The worst chapter in Christopher Hitchens’ patchy memoir Hitch-22 concerned his literary friendships. Packed with detailed accounts of booze-sodden lunches, and agonising explanations of in-jokes, it could have been summed up in five short words: you had to be there. Few if any of us can retell old drinking stories in a manner than is even sufferable, and a touch of nostalgia near what would turn out to be the end of his life can be understood, but if it left a sour aftertaste it was because the circle of friends that Hitchens held so dear had been an influential clique in British literature, and often, sadly, to its detriment. I call them the Loomers.

The Loomers included Hitchens, Martin Amis, Ian McEwen, Salman Rushdie, Craig Raine and Clive James. I call them “the Loomers” both because they have loomed over British letters and because they were all literary boomers, born around the end of World War Two and coming of age in the late sixties and early seventies. All were charismatic men with eye-catching prose and poems. All were critics and editors. All were fiercely ambitious.

In describing the Loomers as something of a clique I am by no means succumbing to conspiracy theory. They were described as such in Hitchens’ autobiography, and Martin Amis’ memoiristic Experience. Craig Raine’s long poem A La Recherche du Temps Perdu makes reference to “mutual friends/the Martins, Julians and Ians.” Martin Amis, Julian Barnes and Ian McEwan that is. One doubts an obscure “Phil” or “Brian” would have earned a mention.

Now, the Loomers are in their senescence. Amis has been promising a novel about Saul Bellow, Philip Larkin and Christopher Hitchens, which has created the buzz of a dead housefly. Ian McEwan has produced a series of clever books which have produced diminishing returns. Rushdie’s last novel barely made a dent in the public consciousness. Unpopularity need not reflect quality. Amis might create a masterpiece for all we know. Yet how did a group of writers who were so famous end up with such indifference?

I should pause to make it clear that if I criticise collective tendencies of this clique I am by no means reducing its individual members to those features. The Polish football team has a problem with goalscoring but Robert Lewandowski does not. The Loomers’ novelists have had a problem crafting memorable characters but Martin Amis’ John Self remains one of the finest comic creations of the last century. Nonetheless, private and professional collegiality, and similarities, between the Loomers make them a just subject for generalisations.

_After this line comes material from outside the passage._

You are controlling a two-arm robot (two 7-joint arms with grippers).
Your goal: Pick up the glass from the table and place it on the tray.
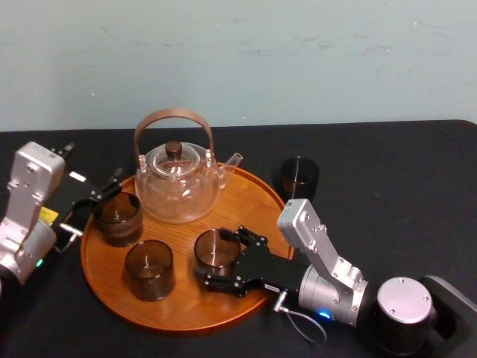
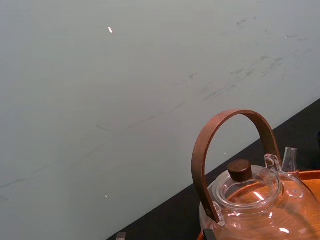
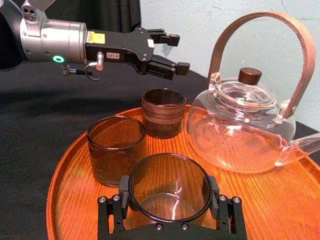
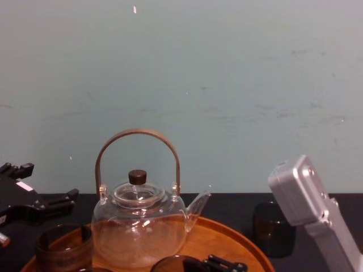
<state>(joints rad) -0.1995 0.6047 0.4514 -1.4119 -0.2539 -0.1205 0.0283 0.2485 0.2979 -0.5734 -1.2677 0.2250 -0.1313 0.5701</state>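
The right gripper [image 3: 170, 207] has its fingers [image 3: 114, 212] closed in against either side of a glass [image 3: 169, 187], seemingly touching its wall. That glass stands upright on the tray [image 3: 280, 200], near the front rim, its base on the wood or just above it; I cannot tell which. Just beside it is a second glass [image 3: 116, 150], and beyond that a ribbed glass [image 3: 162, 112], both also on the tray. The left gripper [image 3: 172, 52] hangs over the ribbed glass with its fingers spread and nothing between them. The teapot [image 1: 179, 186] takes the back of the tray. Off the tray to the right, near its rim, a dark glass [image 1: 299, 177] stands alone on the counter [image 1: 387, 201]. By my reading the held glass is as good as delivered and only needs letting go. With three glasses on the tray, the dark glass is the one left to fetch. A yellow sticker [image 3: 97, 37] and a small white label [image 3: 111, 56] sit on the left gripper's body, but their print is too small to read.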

One of the two main problems with the Loomers has been their often pompous attitude towards style, where linguistic cleverness has often been elevated above linguistic power. In his essay “A Criticism of Life” Craig Raine singled out as an exemplar of good prose Marianne Moore’s comparison of the top of a fir tree with “an emerald turkey foot.” This, he said, allows us to “see the fir tree more stereoscopically than before.” It does not. In fact, it diminishes the readers’ appreciation of the tree. With all due respect to Moore, the phrase has the novelty and cleverness that Loomers admire but is symbolically inapt. An “emerald turkey foot” is a comical image that degrades the dignity of a grand old fir. In another essay, Raine chided Bruce Chatwin for inaccuracy in saying that in winter “the frozen leaves of foxgloves dropped like dead donkey’s ears” but even if this is less accurate as a comparison of likenesses, which it is not by much, it has far more symbolic power.

What is clever has too often replaced what is effective. Thomas Mallon criticised Amis for calling Stalin’s slaughter a “census-slashing deformity” because the phrase was “a squawking bird perched on the cenotaph” (it was also too abstract, and reused after its appearance in Koba the Dread.) It was nothing more than a distraction.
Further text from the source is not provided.